■ **INSTRUCTIONS TO FOLLOW**:
Beginning with the line that has "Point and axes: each", reproduce each remaining line of the data exactly, down to and including the last.

■ **GIVEN DATA**:

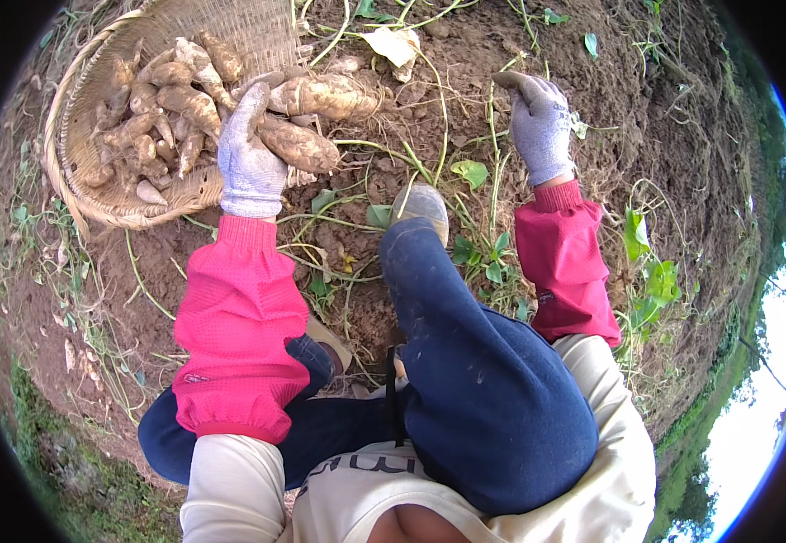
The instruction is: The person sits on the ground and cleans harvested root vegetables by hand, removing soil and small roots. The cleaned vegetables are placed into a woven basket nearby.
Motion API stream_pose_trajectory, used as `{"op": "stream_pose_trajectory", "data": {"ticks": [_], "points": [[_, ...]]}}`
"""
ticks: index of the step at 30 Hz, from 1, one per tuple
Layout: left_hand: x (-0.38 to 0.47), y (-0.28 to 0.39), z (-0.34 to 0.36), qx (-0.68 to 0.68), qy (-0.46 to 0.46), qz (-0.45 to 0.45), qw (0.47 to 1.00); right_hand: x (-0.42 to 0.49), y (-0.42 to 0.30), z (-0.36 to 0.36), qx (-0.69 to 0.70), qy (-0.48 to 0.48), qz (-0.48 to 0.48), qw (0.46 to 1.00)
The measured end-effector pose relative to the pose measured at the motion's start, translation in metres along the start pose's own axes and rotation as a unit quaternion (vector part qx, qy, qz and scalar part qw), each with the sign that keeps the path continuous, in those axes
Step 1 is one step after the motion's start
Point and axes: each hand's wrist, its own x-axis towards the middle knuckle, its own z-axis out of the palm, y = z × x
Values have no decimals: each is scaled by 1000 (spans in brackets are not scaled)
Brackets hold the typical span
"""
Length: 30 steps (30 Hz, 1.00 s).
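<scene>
My left hand [252, 153], in a grey work glove, grips a cluster of soil-covered tubers at the basket's right side. An upper tuber [325, 96] and a lower tuber [299, 145] jut out to the right of the glove. Much of the grip is hidden behind the hand. Heaped in the round woven bamboo basket [71, 88] are several more brown tubers [189, 102]. My right hand [539, 122], gloved alike, hovers over the soil with curled fingers beside a green vine stem [493, 142]. Whether those fingers pinch the stem is unclear.
Green vines [427, 163] with leaves trail across the loose brown soil [637, 122]. A pale dry leaf [393, 46] lies beyond the tubers. My shoe [421, 207] rests on the ground between my hands. Small tubers [81, 360] are scattered at lower left.
</scene>
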Motion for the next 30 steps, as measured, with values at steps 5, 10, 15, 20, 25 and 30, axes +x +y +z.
{"op": "stream_pose_trajectory", "data": {"ticks": [5,10,15,20,25,30], "points": [[-2,3,18,-3,-84,-34,996,10,-35,21,129,-40,-265,955],[7,-2,16,-50,-50,-42,997,0,-71,33,454,-389,-16,801],[16,-22,2,-43,83,-194,976,-16,-89,30,231,-286,-136,920],[15,-36,-9,-28,169,-130,977,-24,-98,33,137,-358,-129,915],[7,-39,9,48,256,-11,965,-32,-113,37,311,-285,34,906],[-9,-64,27,-235,140,-187,943,-33,-115,39,545,-229,126,797]]}}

■ **ANSWER FOR THIS EXERCISE**:
Point and axes: each hand's wrist, its own x-axis towards the middle knuckle, its own z-axis out of the palm, y = z × x
Values have no decimals: each is scaled by 1000 (spans in brackets are not scaled)
Brackets hold the typical span
"""
Length: 30 steps (30 Hz, 1.00 s).
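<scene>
My left hand [252, 153], in a grey work glove, grips a cluster of soil-covered tubers at the basket's right side. An upper tuber [325, 96] and a lower tuber [299, 145] jut out to the right of the glove. Much of the grip is hidden behind the hand. Heaped in the round woven bamboo basket [71, 88] are several more brown tubers [189, 102]. My right hand [539, 122], gloved alike, hovers over the soil with curled fingers beside a green vine stem [493, 142]. Whether those fingers pinch the stem is unclear.
Green vines [427, 163] with leaves trail across the loose brown soil [637, 122]. A pale dry leaf [393, 46] lies beyond the tubers. My shoe [421, 207] rests on the ground between my hands. Small tubers [81, 360] are scattered at lower left.
</scene>
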Motion for the next 30 steps, as measured, with values at steps 5, 10, 15, 20, 25 and 30, axes +x +y +z.
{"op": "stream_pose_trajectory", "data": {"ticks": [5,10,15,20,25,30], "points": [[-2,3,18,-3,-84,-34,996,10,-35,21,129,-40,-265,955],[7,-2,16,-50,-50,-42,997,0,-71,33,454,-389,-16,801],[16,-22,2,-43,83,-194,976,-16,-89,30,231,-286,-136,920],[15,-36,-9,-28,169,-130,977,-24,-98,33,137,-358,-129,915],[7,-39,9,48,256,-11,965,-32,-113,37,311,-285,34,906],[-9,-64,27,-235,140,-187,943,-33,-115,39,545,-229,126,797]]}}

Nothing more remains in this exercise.